### Try it
Set out exactly, line by line, the stretch of data below that begins at the line containing "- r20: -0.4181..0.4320" and ends at the line containing "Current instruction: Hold", with both ends kept.

### Supplied entries
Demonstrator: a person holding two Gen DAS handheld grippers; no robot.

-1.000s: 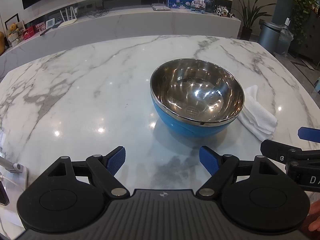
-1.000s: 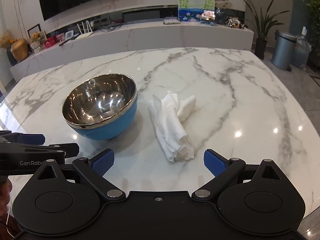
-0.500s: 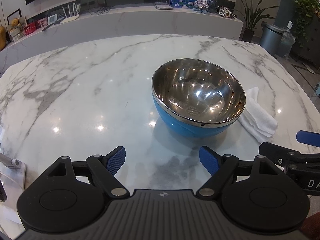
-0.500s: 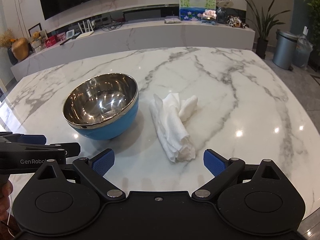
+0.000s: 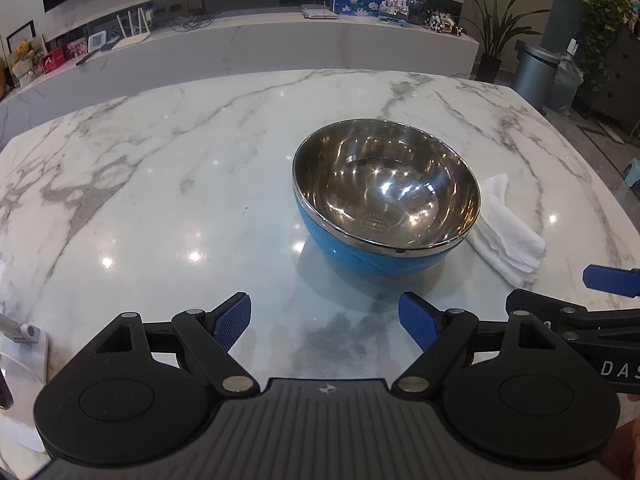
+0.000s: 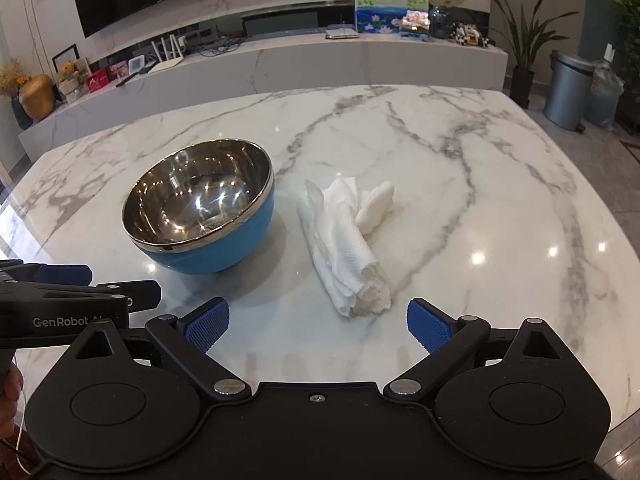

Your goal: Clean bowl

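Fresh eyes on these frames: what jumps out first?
The blue bowl with its shiny steel inside stands upright mid-table, empty as far as the glare shows. A crumpled white cloth lies on the marble table just right of it. The left gripper and right gripper are both open, holding nothing.

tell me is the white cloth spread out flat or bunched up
Bunched up. The white cloth lies in a loose roll with layered folds on the marble table, right of the bowl.
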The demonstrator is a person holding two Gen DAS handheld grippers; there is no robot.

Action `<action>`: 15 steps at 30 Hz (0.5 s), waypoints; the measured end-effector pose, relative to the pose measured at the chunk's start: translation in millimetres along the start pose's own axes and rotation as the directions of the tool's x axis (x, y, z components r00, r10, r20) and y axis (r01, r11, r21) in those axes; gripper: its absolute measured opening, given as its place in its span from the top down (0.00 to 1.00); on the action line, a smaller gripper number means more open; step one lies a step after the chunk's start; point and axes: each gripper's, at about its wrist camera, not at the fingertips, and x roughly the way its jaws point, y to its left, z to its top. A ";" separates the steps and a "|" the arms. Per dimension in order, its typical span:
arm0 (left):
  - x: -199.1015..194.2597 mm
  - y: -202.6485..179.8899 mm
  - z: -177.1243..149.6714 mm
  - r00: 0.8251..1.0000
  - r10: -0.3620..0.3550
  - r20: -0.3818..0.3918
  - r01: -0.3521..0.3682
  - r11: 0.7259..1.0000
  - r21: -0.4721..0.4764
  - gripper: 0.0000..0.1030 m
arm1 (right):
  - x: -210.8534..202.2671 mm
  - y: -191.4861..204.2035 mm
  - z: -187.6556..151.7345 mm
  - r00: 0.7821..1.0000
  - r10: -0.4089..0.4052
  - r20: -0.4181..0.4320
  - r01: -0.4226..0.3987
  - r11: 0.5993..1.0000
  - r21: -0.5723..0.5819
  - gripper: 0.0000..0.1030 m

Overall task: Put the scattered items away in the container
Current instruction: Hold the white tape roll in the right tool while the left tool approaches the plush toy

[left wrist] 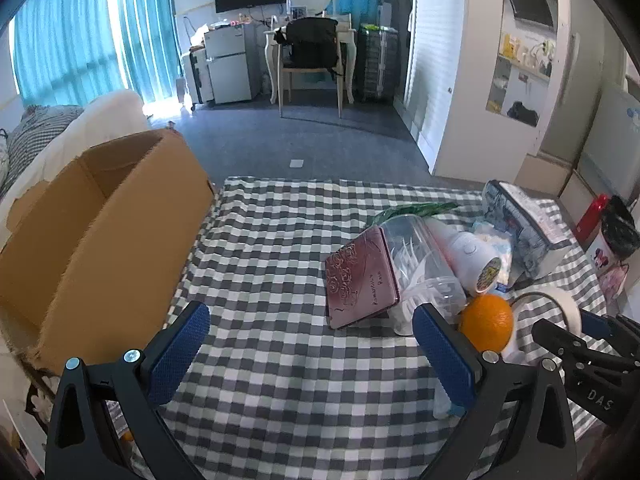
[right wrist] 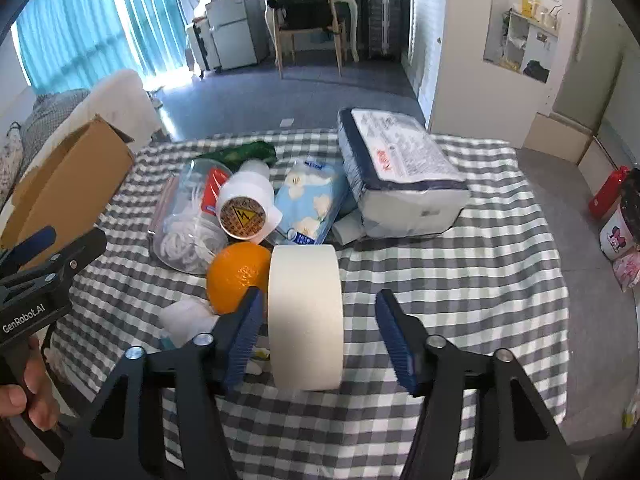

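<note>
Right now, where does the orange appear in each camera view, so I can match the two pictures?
Left wrist view: the orange is at lower right, just beyond the left gripper's right finger.
Right wrist view: the orange is at centre left, beside the white tape roll.
Shared landmark: the cardboard box at the left edge.

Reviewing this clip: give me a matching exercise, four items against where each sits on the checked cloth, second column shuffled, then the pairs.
Items:
1. tape roll
2. orange
3. cardboard box
4. tissue pack

Places:
A. at the table's far left edge, open
B. between the open fingers of the right gripper
C. far right end of the pile
D. just left of the tape roll, touching it

Pairs: 1-B, 2-D, 3-A, 4-C
</note>
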 end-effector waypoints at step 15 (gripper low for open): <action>32.6 -11.7 0.8 1.000 -0.024 -0.013 0.025 0.998 0.056 0.00 | -13.7 -4.1 8.3 0.999 -0.019 0.043 0.019 1.000 -0.010 0.72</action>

### Solution for this exercise
  - r20: -0.4181..0.4320
  - r01: -0.4226..0.3987
  - r11: 0.5993..1.0000
  - r21: -0.5723..0.5819
  - gripper: 0.0000..0.1030 m

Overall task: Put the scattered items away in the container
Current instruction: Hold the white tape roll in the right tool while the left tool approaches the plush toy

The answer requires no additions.